> **RAW DATA**
[Start of Attachment]
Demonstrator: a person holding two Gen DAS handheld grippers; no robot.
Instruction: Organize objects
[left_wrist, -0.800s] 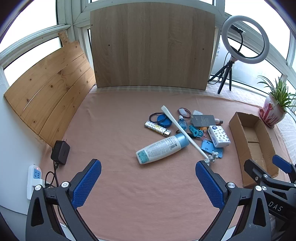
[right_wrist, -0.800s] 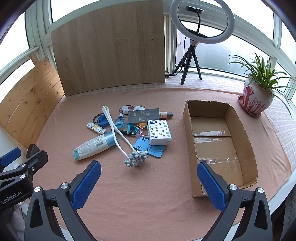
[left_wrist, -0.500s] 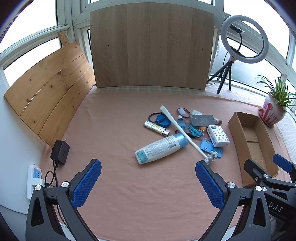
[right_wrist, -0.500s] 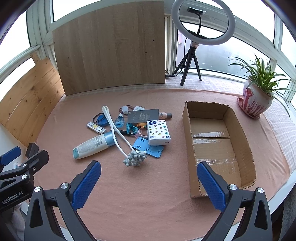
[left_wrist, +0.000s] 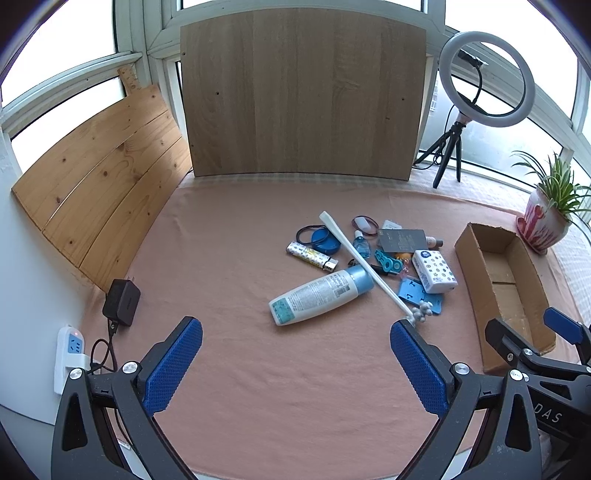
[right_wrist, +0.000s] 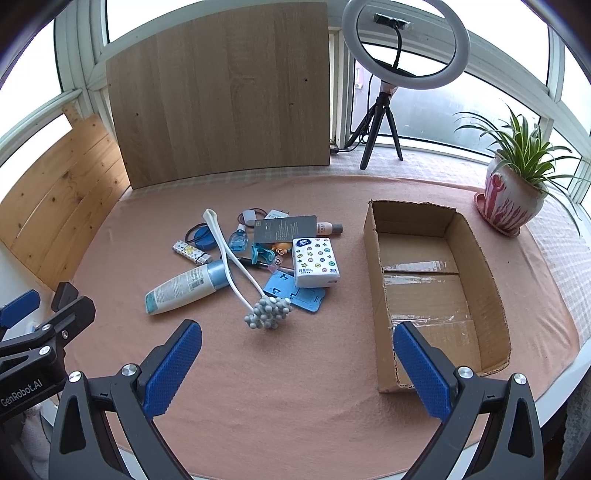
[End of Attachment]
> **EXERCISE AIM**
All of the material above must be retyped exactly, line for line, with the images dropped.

> **OUTPUT OF THE TASK**
Demonstrator: a person holding two Gen DAS handheld grippers; no robot.
Instruction: Organize objects
[left_wrist, -0.800s] 
[right_wrist, -0.800s] 
[left_wrist, -0.500s] 
[right_wrist, -0.500s] 
[left_wrist, +0.000s] 
[right_wrist, +0.000s] 

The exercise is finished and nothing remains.